For me, the star of the evening was Laura Mitchell as Gilda, however.   She played the part at Nevill Holt in 2009 and by now has come to inhabit it, in a way that is totally convincing on stage.   I have heard “Caro nome” better sung technically, with sustained sotto voce expressiveness, but rarely with greater lyrical ardour and with such intensity and passion.   Mitchell manages to look the part of a tall, slightly gangly sixteen year old, and her stage movement is terrific – disconcertingly and frighteningly shattered by her first sexual encounter with the Duke (and bearing all the physical signs of violent rape) – she stumbles her way on to her final, selfless sacrifice.   The voice is well focused and encompasses Gilda’s range with ease: on this showing, Mitchell will be singing Gilda in some bigger houses very soon.

In the smaller, and under-characterised role of Maddalena, Carolyn Dobbin made an excellent impression.   She has the physique du role, looked seductive and projected her mezzo line with power and distinction.   And the production really came alive from the quartet and storm scene onwards: principals and orchestra managed to get some of the visceral excitement across that abounds in Verdi’s extraordinary score.   From then on, to the final tragic denouement, we were gripped by the power and force of Verdi’s inspiration, which came at a turning point in the history of Italian opera.

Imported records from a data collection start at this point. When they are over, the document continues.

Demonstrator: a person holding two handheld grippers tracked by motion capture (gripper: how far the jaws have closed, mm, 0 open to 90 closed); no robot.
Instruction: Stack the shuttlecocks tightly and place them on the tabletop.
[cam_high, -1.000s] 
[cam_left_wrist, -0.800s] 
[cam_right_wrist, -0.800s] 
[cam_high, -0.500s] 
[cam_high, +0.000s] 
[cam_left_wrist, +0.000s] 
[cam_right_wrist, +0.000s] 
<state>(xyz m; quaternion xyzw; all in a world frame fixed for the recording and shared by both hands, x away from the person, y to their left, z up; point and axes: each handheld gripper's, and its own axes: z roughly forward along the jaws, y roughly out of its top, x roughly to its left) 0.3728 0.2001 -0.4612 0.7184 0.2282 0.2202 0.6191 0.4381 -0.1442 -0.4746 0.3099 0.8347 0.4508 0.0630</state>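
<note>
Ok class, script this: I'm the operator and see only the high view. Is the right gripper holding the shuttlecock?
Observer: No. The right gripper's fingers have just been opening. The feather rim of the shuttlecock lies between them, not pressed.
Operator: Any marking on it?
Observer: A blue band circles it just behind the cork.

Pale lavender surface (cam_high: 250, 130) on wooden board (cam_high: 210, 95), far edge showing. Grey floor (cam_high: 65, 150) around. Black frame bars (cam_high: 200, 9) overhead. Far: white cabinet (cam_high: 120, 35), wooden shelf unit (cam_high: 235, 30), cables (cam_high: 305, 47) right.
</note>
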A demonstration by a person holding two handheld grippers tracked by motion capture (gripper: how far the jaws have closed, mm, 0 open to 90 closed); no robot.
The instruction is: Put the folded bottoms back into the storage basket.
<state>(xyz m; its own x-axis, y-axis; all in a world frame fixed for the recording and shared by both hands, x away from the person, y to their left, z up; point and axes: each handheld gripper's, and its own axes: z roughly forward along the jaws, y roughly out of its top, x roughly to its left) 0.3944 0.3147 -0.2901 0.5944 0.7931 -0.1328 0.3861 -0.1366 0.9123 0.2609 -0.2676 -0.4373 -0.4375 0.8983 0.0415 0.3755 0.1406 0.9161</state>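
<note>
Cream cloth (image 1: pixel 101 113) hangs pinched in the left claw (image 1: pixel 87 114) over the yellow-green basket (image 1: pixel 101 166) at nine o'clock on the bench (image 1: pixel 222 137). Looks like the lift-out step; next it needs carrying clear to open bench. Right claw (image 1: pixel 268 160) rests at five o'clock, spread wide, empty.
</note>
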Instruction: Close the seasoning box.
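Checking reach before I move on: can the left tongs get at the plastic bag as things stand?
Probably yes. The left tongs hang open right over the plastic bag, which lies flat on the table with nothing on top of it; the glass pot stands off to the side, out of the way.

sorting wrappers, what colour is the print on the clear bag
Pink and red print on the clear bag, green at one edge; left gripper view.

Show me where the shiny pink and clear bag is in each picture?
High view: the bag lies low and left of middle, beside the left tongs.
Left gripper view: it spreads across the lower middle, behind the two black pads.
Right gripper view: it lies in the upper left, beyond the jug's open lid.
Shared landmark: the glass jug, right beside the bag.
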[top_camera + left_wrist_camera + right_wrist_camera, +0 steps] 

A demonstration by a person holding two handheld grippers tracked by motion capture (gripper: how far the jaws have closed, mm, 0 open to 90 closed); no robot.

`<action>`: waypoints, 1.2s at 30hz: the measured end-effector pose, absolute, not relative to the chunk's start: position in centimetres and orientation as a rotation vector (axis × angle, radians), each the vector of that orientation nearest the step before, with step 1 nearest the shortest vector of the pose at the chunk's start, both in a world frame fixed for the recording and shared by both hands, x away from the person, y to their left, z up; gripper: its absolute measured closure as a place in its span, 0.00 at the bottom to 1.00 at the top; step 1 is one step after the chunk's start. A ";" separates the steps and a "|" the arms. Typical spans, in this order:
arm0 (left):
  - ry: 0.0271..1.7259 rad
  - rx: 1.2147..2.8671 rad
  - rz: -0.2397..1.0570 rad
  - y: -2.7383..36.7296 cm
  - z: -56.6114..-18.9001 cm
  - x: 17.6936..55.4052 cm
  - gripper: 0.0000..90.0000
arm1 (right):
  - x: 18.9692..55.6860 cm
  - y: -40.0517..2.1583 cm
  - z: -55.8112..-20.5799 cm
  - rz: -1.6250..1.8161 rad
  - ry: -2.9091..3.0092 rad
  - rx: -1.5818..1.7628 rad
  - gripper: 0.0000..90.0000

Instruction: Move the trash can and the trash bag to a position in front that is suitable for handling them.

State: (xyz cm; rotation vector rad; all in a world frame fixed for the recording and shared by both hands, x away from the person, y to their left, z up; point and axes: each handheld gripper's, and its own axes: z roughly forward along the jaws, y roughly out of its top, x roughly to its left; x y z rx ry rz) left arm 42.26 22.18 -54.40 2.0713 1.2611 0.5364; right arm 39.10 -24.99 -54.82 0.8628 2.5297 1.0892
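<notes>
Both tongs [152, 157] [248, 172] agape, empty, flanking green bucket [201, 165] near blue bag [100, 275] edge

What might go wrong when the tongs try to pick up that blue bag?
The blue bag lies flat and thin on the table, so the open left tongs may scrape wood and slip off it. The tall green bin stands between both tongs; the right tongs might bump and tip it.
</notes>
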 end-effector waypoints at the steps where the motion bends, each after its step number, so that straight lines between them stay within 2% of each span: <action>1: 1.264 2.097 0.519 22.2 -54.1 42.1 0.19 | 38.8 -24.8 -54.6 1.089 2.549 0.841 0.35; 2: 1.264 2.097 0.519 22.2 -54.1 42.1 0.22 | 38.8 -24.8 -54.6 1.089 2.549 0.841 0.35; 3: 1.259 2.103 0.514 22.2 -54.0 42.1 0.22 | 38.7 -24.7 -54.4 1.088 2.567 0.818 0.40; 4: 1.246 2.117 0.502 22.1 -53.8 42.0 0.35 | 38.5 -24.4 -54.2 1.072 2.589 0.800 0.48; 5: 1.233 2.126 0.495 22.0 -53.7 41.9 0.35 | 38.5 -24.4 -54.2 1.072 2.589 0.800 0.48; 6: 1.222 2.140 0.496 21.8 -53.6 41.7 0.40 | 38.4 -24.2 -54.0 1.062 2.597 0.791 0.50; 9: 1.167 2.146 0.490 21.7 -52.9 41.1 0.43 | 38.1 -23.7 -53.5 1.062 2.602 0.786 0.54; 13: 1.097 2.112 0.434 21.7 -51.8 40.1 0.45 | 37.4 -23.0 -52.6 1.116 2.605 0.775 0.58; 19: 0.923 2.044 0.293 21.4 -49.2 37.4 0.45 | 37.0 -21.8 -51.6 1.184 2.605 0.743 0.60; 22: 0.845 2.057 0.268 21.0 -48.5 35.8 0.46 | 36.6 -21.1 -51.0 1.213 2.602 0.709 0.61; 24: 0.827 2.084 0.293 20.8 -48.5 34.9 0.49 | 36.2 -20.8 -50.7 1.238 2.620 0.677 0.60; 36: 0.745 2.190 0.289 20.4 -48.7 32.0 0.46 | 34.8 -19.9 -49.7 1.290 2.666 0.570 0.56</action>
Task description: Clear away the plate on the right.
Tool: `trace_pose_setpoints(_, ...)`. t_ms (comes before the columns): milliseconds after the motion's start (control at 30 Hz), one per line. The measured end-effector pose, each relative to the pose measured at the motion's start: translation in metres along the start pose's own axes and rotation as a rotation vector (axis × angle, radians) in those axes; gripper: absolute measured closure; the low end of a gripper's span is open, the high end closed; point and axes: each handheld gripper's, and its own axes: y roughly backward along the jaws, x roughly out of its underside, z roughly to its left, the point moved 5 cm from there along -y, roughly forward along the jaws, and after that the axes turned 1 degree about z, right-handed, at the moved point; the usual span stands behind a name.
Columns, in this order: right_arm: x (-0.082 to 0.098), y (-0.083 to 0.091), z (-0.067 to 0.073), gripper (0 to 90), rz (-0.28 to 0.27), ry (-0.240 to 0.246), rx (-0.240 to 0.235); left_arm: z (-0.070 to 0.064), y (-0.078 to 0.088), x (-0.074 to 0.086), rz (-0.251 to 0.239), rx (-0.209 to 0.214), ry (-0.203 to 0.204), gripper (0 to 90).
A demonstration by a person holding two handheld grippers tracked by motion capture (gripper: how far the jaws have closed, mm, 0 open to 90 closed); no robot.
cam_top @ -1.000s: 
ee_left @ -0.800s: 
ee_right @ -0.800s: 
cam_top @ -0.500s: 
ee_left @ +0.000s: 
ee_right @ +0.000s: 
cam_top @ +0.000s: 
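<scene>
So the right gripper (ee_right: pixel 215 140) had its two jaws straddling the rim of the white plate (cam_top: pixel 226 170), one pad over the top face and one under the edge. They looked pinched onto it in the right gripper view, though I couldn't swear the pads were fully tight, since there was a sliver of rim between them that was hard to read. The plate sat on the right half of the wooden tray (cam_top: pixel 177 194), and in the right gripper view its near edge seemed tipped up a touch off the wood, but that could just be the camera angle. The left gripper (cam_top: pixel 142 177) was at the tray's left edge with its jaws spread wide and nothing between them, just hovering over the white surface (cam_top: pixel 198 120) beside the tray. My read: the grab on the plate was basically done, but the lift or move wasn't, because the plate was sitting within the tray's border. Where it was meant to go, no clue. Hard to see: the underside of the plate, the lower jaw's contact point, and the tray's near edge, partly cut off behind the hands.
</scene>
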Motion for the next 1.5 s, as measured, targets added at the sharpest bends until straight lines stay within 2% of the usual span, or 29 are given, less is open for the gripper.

The English Chamber Orchestra were conducted by Toby Purser, who made a good impression.   Purser kept tempi brisk and flowing, got the rhythms and accents into the music in all the right places, and kept the balance between stage and pit well-judged at all times: he was considerate to his singers, and they followed his beat well.   The ECO played well but not brilliantly – perhaps the long Wagner evening the night before had got to them, but the orchestral sound was not always as taut and precise as vintage Verdi performances demand.   So what we had was a pleasing sound, with plump orchestral tutti, but not always the colour that the Rigoletto score demands.

Nevertheless, this Rigoletto is a slick and polished show, and if the performance I attended was a very slightly ‘off’ night (I was at the second night), the chances are good that everything will coalesce as the run progresses.   And what an opera it is!   As Verdi wrote to Piave, seeking to fire his imagination to have a go at the original libretto, “The subject is grand, immense, and there’s a character in it who is one of the greatest creations that the theatre of all countries and all times can boast”.   So even a Rigoletto that just fails to hit the mark is a Rigoletto worth seeing – and this production is definitely that.   See it if you can!